Für viele Chinesen ist das eine völlig neue Erfahrung: Ganze Generationen kannten bisher nur Fortschritt. Während man in Mittel- und Westeuropa mit dem latenten Gefühl „Früher war alles besser“ aufwuchs, waren das chinesische Leben spätestens seit den Neunzigern von einem „Früher war alles schlechter“ geprägt.

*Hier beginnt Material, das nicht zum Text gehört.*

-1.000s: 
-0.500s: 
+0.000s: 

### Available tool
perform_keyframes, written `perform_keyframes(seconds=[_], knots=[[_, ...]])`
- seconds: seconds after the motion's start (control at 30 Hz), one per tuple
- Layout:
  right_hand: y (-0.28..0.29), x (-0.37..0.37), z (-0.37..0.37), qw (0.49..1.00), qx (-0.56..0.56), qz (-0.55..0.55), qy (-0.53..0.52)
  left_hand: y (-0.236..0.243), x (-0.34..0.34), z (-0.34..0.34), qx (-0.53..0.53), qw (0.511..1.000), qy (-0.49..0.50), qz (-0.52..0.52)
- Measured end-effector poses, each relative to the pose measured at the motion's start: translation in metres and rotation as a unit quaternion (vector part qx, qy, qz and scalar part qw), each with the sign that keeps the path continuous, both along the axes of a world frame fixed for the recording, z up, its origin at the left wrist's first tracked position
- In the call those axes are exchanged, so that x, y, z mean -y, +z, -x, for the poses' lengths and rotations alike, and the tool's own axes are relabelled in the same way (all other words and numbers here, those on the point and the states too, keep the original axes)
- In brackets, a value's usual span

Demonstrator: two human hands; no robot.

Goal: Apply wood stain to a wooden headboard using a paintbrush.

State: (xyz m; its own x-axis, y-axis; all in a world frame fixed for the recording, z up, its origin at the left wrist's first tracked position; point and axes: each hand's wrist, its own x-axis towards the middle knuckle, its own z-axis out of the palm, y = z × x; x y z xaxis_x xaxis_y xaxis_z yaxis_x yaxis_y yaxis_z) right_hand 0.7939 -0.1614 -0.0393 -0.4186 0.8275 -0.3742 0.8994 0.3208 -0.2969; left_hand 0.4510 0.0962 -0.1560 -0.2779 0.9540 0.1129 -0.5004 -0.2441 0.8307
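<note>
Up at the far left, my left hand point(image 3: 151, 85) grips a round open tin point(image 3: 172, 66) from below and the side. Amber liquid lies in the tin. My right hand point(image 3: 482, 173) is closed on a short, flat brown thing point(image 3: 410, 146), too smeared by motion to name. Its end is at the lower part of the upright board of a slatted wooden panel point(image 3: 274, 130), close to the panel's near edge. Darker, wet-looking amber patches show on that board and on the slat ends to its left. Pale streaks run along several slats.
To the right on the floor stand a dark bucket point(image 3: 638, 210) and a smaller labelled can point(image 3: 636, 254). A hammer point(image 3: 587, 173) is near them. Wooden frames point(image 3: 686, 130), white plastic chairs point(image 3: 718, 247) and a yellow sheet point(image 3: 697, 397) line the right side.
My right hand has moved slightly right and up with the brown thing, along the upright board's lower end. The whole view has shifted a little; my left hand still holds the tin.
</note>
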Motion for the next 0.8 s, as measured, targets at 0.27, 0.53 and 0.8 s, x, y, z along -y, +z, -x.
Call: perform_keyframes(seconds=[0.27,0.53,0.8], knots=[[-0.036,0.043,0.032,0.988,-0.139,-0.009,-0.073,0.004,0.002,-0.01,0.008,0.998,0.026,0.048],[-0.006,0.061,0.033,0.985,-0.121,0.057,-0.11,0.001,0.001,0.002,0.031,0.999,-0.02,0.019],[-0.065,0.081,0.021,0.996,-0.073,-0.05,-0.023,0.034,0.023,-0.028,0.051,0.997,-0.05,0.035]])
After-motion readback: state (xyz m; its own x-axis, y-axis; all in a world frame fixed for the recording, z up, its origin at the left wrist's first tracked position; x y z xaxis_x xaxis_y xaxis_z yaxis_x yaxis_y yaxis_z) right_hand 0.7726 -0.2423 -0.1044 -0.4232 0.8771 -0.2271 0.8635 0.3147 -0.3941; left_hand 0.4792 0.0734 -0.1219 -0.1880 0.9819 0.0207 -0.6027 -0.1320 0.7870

Immobilienmarkt zeigt sich noch widerstandsfähig
Immerhin - noch steht eine Säule des chinesischen Erfolgsmodells: Der Immobilienmarkt. Dort verzeichnen die Preise bisher einen leichten Rückgang, aber dieser Trend besteht schon seit 2019 und wurde bisher durch die Corona-Krise nicht beeinträchtigt. Das aber könnte sich noch ändern: „Die Nachfrage könnte sich deutlich abschwächen, wenn sich die Haushalte aufgrund von Unsicherheit mit Langzeit-Investitionen zurückhalten, während andere Eigentümer zu Verkäufen gezwungen werden,“ heißt es im Merics-Report.
Für die Führung in Peking wäre das eine gefährliche Entwicklung. Hunderte Millionen von Chinesen haben in den vergangenen Jahren ihre Ersparnisse in Wohnimmobilien investiert. Kommt diese Säule ins Wanken, gefährdet das die für die chinesische Führung so wichtige soziale Stabilität.
Spannend wird nun in den kommenden Wochen, wie die chinesische Führung reagiert. Der kommunistische Apparat ist gut darin, große Staatsunternehmen zu unterstützen. Wie aber ein Stimulus aussehen kann, der auf den privaten Konsum abzielt ist noch unklar. China hat zwar ein rudimentäres Sozialversicherungssystem, das umfasst aber nicht die 300 Millionen Wanderarbeiter.
Am Dienstag kündigte der Premierminister Li Keqiang finanzielle Unterstützung für Wanderarbeiter an, auch das ein Novum in China. „Bisher aber sind es vor allem Gutscheine für Lebensmittel, die sie hier austeilen“, erzählt die Wuhanerin Guo Jing.